Ils ne sont pas nombreux
                ceux qui nous montrèrent que l'homme est plus grand et plus profond
                que l'homme, et qui parvinrent à fixer ainsi quelques-unes des
                allusions éternelles que nous rencontrons à chaque instant par
                la vie, dans un geste, dans un signe, dans un regard, dans une
                parole, dans un silence et dans les événements qui nous entourent.
                La science de la grandeur humaine est la plus étrange des sciences.

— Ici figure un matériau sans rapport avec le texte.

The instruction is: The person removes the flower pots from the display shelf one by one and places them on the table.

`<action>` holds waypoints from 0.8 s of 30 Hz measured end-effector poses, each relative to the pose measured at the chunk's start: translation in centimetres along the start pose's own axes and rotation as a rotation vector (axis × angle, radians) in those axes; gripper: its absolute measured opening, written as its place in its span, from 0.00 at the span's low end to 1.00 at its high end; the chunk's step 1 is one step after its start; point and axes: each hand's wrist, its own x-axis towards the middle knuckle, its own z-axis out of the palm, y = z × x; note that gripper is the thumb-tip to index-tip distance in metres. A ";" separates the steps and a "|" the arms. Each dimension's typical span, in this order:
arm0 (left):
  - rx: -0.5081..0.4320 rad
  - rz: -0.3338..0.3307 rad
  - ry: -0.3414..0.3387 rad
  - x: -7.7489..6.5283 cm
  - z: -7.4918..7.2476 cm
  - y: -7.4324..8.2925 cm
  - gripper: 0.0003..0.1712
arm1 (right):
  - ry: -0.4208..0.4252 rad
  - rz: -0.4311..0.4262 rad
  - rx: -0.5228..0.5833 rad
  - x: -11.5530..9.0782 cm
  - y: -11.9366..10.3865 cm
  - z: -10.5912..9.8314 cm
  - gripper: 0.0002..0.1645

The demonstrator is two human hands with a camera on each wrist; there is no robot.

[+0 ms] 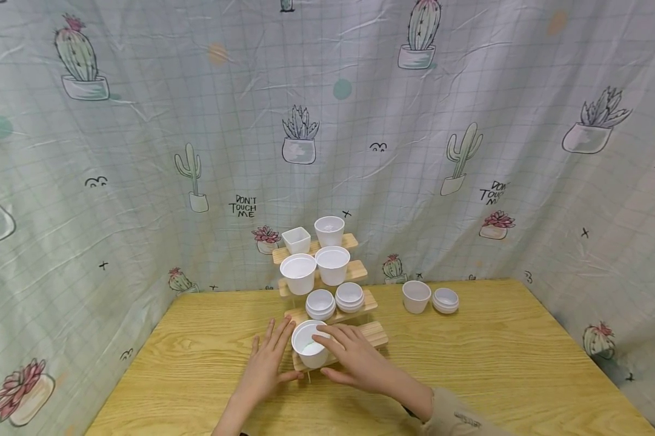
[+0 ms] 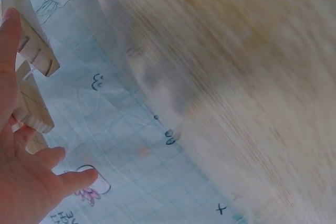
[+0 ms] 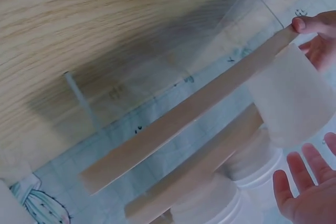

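A white plastic flowerpot (image 1: pixel 312 356) stands on the lowest board of a tiered wooden stand (image 1: pixel 374 333), at its left end. My left hand (image 1: pixel 264 363) is at that end of the stand with fingers extended; in the right wrist view its thumb (image 3: pixel 304 24) touches the board's end. My right hand (image 1: pixel 357 357) reaches over the low board on the pot's right, fingers spread and fairly straight. In the right wrist view its fingers (image 3: pixel 299 171) are close to the pot's rim; contact cannot be made out. Neither hand grips the pot.
Higher boards carry two round lidded-looking white pots (image 1: pixel 320 304), two taller white pots (image 1: pixel 298 274), a square pot (image 1: pixel 297 240) and another round one (image 1: pixel 329 231). Right of the stand, a white pot (image 1: pixel 416 297) and a low one (image 1: pixel 445 300) stand on the wooden table (image 1: pixel 469 363). A cactus-print curtain (image 1: pixel 349 181) hangs behind.
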 end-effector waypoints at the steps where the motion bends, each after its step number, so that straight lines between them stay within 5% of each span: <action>1: -0.001 -0.002 -0.003 0.0 0.0 0.0 0.59 | -0.002 0.003 -0.002 0.2 0.0 0.1 0.36; 16: 0.019 -0.005 -0.008 0.0 0.1 0.0 0.59 | -0.028 0.009 -0.031 2.5 -0.6 0.9 0.35; 24: 0.001 0.044 0.056 -0.2 0.3 -0.2 0.59 | -0.040 0.032 -0.042 3.0 -0.9 1.6 0.35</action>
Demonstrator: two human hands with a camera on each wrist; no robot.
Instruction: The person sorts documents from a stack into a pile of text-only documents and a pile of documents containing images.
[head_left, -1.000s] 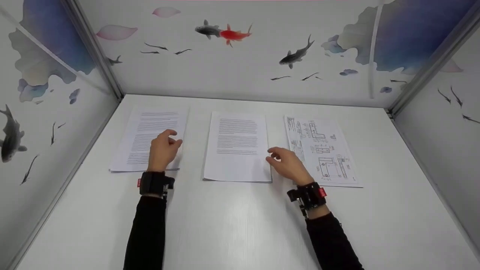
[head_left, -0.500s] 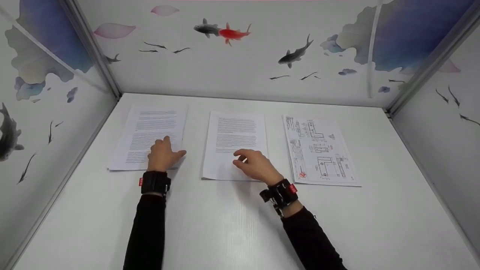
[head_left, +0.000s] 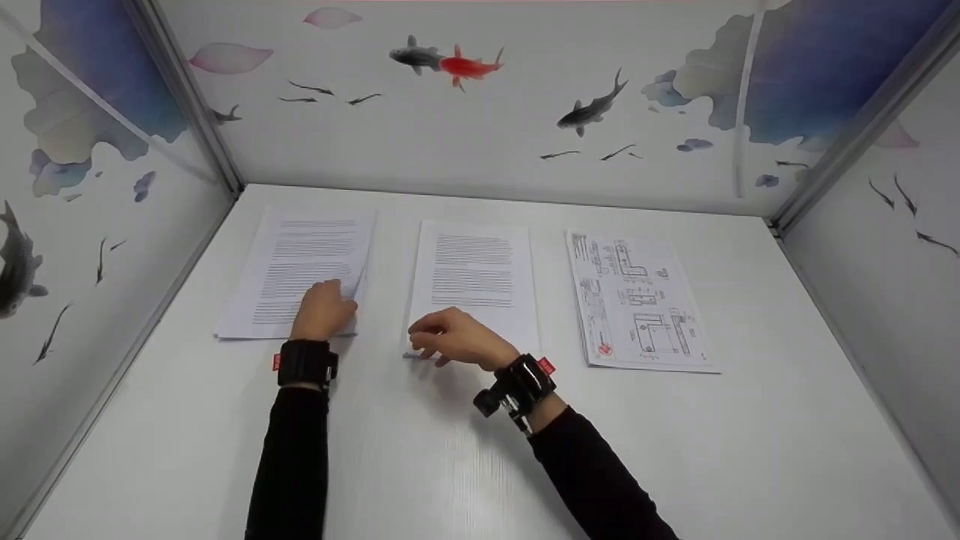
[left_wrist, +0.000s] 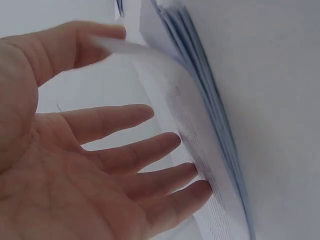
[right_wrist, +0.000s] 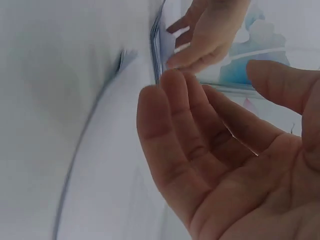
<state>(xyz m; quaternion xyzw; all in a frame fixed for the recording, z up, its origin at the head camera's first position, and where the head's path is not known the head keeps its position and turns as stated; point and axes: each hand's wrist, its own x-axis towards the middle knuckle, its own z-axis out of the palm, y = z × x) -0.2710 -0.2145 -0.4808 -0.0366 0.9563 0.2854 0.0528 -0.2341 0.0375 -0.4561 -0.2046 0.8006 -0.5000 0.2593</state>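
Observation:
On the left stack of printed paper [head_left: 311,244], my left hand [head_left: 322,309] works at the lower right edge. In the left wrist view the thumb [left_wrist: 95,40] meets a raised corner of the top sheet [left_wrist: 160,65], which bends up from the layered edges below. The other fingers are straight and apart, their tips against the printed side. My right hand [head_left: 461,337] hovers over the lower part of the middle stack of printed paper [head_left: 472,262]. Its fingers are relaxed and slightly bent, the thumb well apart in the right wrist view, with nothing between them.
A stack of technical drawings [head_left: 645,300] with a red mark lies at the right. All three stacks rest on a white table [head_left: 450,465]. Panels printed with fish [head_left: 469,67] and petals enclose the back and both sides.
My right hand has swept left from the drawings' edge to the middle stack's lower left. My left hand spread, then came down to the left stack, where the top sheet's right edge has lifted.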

                Nul d'entre les hommes ne l'ignore; mais presque tous ne savent
                pas qu'ils la possèdent. [p. 121]
 
  Il ya dans cette chambre cinq ou six êtres
  qui parlent de la pluie et du beau temps; mais au-dessus de cette conversation
                  misérable, six âmes ont un entretien dont nulle sagesse humaine
                   ne pourrait approcher sans danger; et bien qu'elles
                  parlent à travers leurs regards, leurs mains, leur visage et
                  toute leur présence, ils ignoreront toujours ce qu'elles ont
              dit. [pp. 123/124]
               
                Je vais voir aujourd'hui
                un ami que je n'ai jamais vu, mais je connais son œuvre et je
                sais que son âme est extraordinaire et qu'il a passé sa vie à
                la manifester aussi exactement que possible selon les devoirs
                des intelligences supérieures. Je suis plein d'inquiétudes, et
                c'est une heure solennelle. Il entre; et toutes les explications
                qu'il nous a  données durant un grand nombre d'années
                tombent en poussière au mouvement de la porte qui s'ouvre sur
                sa présence. Il n'est pas ce qu'il croît être. Il est d'une autre
                nature que ses pensées. Une fois de plus nous constatons que
                les émissaires de l'esprit sont toujours infidèles. Il a dit
                sur son âme des choses très profondes; mais en ce petit instant
                qui sépare le regard qui s'arrête du regard qui s'éloigne, j'ai
                appris tout ce qu'il ne pourra jamais dire et tout ce qu'il ne
                pourra jamais faire vivre en son esprit. Il m'appartient désormais
                sans retour. Autrefois nous étions unis par la pensée. Aujourd'hui,
                une chose mille et mille fois plus mystérieuse que la pensée
                nous livre l'un à l'autre. Il ya des années et des années que
                nous attendions ce moment; et voila que nous sentons que tout
                et inutile, et, pour ne pas avoir peur du silence, nous qui nous
                étions préparés à nous montrer des trésors secrets et prodigieux,
                nous nous entretenons de l'heure qui sonne ou du soleil qui couche,
                afin de donner à nos âmes le temps de s'admirer et de s'éteindre
                dans une autre silence que le murmure des lèvres et de la pensée
                ne pourra pas troubler ...  [pp. 124-126]
              
                Au fond, nous ne vivons que
                d'âme à âme et nous sommes des dieux qui s'ignorent. S'il m'est
                impossible ce soir de supporter ma solitude, et si je descends
                parmi les hommes, ils me diront que l'orage vient d'abattre leurs
                poires ou que les dernières gelées ont fermé le port. Est-ce
                pour cela que je suis venu? Et cependant. je m'en irai tantôt,
                l'âme aussi satisfaite et aussi pleine de force et de trésors
                nouveaux que si j'avais passé ces heures avec Platon, Socrate
                et Marc-Aurèle. Ce que disait leur bouche ne s'entendait pas
                à côté de ce que proclamait leur présence, et il est impossible
                à l'homme de n'être pas grand et admirable. Ce que pense la pensée
                n'a aucune importance à côté de la vérité que nous sommes et
                qui s'affirme en silence. [p. 126] 
              
                L' homme est avide d'explications. Il faut qu'on lui
               montre sa vie. Il se réjouit lorsqu'il trouve quelque part l'interprétation
               exacte d'un petit geste qu'il a fait il y a vingt-cinq ans. [p.
               136]
                             
               
              Maurice Maeterlinck: Le Trésor des Humbles.  Ch. VII.
                Emerson. 
                Paris: Mercure de France, 1896. [54th edition, 1908.]